Routine prostate cancer testing not recommended — international panel

PSARoutine testing for prostate cancer with the prostate specific antigen (PSA) test is not recommended for most men because the benefit is small and uncertain and there are clear harms, say a panel of international experts. The experts acknowledge, however, that some men, such as those with a family history of prostate cancer, may be more likely to consider screening and, for these men, discussions about possible harms and benefits with their doctor is essential.

The experts’ advice is based on the latest evidence and is part of The BMJ’s Rapid Recommendations initiative – to produce rapid and trustworthy guidance based on new evidence to help doctors make better decisions with their patients.

The prostate specific antigen (PSA) test is the only widely used test currently available to screen for prostate cancer. It is used in many countries, but remains controversial because it has increased the number of healthy men diagnosed with and treated unnecessarily for harmless tumours.

So, an international panel, made up of clinicians, men at risk of prostate cancer, and research methodologists, carried out a detailed analysis of the latest evidence.

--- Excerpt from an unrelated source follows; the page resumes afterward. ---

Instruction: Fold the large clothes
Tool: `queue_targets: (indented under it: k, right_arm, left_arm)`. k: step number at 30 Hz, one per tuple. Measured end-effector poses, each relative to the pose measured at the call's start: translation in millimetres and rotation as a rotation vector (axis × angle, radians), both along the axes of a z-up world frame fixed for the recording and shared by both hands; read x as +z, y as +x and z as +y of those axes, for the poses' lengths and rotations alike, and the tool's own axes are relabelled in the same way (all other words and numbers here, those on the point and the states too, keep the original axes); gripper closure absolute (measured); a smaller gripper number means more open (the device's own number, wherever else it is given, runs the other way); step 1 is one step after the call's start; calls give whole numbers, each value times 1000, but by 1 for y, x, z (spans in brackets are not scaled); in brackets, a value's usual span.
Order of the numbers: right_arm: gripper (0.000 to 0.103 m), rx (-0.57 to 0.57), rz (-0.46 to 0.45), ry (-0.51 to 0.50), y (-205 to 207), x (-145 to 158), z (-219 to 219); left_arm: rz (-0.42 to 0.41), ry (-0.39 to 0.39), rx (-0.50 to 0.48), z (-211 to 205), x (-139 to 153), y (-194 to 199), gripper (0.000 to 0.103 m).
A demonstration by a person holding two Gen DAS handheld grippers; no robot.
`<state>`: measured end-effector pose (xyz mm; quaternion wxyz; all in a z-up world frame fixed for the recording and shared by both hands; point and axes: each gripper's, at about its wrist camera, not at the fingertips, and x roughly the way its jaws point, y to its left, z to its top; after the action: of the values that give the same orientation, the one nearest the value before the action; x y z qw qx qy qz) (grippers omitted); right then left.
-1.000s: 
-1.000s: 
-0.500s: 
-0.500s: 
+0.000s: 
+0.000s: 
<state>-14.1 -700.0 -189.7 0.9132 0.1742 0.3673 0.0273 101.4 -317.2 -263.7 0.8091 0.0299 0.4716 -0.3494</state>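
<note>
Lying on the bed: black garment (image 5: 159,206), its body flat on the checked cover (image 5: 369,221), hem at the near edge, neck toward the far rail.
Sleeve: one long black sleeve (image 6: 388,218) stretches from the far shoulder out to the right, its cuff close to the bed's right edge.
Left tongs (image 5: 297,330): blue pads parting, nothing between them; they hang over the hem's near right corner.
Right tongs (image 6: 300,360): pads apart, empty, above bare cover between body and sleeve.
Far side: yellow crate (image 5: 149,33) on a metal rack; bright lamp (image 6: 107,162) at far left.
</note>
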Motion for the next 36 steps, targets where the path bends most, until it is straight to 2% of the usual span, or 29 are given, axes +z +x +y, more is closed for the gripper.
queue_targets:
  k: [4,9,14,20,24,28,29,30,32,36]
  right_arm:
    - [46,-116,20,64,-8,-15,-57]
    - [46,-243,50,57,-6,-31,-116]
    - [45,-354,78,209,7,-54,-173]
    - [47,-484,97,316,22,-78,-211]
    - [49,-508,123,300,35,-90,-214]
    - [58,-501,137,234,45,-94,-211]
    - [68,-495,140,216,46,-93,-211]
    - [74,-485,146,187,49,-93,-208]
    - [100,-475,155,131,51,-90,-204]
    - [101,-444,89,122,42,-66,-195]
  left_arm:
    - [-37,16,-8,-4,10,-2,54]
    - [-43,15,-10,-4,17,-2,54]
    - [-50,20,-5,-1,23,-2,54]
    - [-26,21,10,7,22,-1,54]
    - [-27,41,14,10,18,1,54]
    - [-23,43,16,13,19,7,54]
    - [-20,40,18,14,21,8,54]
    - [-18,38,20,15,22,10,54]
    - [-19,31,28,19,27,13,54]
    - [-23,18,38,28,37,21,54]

Based on a review – more than 700,000 men in clinical trials – which found that if screening reduces prostate cancer deaths at all, the effect is very small, the panel advises against offering routine PSA screening and says most well informed men will decline screening because of the small and uncertain benefits and the clear harms.

“Clinicians need not feel obligated to systematically raise the issue with all their patients, and should engage in shared decision making for those considering screening“, says the chair of the new guideline, Dr Kari Tikkinen from the University of Helsinki and Helsinki University Hospital.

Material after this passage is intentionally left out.